◆ DATA EXTRACT:
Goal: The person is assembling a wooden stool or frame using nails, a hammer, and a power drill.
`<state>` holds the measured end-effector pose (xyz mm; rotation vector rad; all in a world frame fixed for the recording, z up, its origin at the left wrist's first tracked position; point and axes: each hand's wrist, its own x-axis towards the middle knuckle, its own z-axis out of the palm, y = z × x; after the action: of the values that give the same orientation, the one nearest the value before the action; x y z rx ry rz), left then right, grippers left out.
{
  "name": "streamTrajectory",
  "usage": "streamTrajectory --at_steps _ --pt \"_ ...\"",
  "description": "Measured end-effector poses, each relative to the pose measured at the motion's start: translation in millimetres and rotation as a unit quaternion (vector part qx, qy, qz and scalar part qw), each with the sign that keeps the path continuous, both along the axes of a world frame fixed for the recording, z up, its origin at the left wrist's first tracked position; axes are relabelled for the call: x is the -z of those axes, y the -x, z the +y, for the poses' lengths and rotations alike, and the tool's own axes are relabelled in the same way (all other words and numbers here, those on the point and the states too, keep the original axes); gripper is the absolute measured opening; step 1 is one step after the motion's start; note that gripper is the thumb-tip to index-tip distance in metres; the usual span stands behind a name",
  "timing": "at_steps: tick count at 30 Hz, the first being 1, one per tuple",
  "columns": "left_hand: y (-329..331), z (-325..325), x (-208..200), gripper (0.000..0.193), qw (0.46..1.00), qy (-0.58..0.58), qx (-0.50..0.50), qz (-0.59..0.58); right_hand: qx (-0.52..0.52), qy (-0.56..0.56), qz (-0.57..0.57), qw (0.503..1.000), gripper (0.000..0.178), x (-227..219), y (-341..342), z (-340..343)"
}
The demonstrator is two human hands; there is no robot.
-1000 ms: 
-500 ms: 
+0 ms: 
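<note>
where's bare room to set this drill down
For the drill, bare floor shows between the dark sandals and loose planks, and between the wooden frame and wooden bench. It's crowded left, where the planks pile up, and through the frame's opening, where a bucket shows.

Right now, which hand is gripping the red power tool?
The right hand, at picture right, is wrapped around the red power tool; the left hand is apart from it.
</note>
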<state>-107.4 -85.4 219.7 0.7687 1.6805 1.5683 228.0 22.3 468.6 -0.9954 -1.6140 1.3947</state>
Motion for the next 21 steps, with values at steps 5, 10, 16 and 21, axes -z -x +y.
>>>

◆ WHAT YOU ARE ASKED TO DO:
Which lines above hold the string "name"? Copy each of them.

◆ OUTPUT:
  "name": "streamTrajectory",
  "description": "Measured end-effector poses, each relative to the pose measured at the motion's start: translation in millimetres and rotation as a unit quaternion (vector part qx, qy, qz and scalar part qw), each with the sign that keeps the path continuous, both along the axes of a world frame fixed for the recording, z up, its origin at the left wrist's first tracked position; axes are relabelled for the call: x is the -z of those axes, y the -x, z the +y, for the poses' lengths and rotations alike, and the tool's own axes are relabelled in the same way (all other words and numbers here, those on the point and the states too, keep the original axes); gripper is the absolute measured opening; step 1 is one step after the motion's start; note that gripper is the thumb-tip to index-tip distance in metres; the usual span stands behind a name",

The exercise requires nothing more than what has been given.